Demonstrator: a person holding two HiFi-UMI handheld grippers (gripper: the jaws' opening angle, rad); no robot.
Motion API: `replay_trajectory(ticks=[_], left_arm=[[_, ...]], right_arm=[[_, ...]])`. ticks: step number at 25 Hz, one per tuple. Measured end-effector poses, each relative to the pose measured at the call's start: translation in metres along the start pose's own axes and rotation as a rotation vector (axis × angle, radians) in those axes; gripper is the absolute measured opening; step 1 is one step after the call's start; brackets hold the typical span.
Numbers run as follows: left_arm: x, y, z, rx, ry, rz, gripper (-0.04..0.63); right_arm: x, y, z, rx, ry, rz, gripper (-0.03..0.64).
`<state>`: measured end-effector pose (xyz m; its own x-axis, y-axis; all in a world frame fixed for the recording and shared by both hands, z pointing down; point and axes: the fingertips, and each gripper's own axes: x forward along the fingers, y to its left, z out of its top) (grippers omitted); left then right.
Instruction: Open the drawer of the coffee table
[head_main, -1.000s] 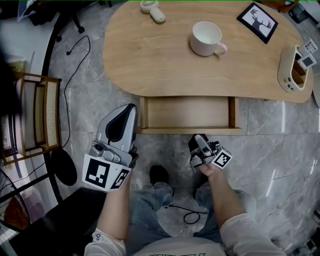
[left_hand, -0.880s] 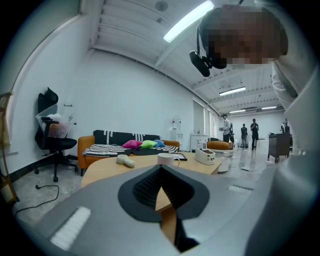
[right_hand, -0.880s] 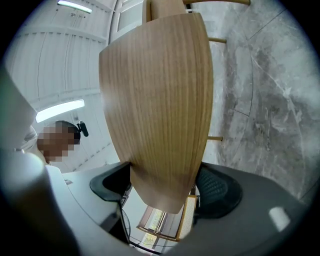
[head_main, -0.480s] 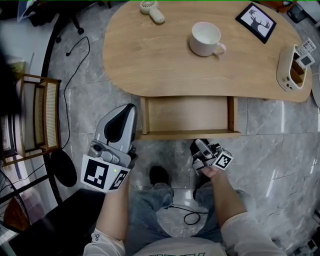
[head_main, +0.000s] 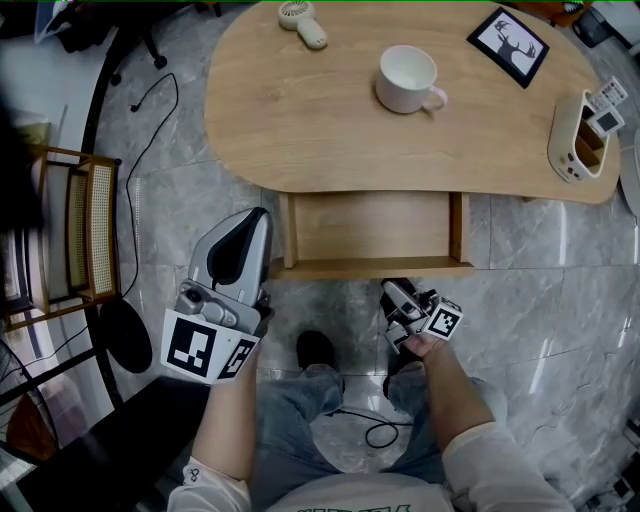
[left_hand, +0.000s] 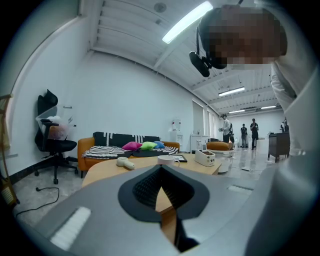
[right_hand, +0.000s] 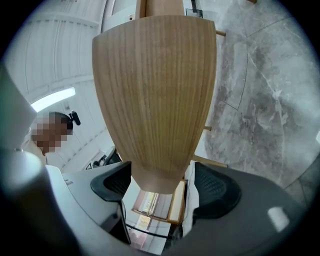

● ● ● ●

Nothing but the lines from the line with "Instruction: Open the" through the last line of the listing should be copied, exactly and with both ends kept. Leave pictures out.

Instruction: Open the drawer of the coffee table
[head_main, -1.000s] 
[left_hand, -0.880s] 
[right_hand, -0.880s] 
[head_main, -0.480s] 
[head_main, +0.000s] 
[left_hand, +0.000s] 
[right_hand, +0.000s] 

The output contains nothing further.